Starting from the first line below, repeat the data exactly through to the last.

Input data:
══════════════════════════════
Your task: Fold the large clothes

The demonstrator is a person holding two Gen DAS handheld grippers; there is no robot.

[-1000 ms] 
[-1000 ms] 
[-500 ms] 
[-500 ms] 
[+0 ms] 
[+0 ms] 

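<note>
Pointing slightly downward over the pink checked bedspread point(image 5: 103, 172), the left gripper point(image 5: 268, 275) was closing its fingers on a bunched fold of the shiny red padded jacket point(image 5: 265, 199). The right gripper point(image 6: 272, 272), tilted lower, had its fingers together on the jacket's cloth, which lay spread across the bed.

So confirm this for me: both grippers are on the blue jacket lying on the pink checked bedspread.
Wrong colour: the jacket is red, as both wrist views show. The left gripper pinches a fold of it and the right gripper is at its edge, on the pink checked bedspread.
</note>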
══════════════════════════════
Task answer:
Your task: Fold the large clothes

The demonstrator is a person holding two Gen DAS handheld grippers; there is no robot.

[-1000 ms] 
[-1000 ms] 
[-500 ms] 
[-500 ms] 
[+0 ms] 
[+0 ms] 

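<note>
Pointing slightly downward over the pink checked bedspread point(image 5: 103, 172), the left gripper point(image 5: 268, 275) was closing its fingers on a bunched fold of the shiny red padded jacket point(image 5: 265, 199). The right gripper point(image 6: 272, 272), tilted lower, had its fingers together on the jacket's cloth, which lay spread across the bed.

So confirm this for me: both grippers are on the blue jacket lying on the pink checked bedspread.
Wrong colour: the jacket is red, as both wrist views show. The left gripper pinches a fold of it and the right gripper is at its edge, on the pink checked bedspread.
</note>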

This output is finished.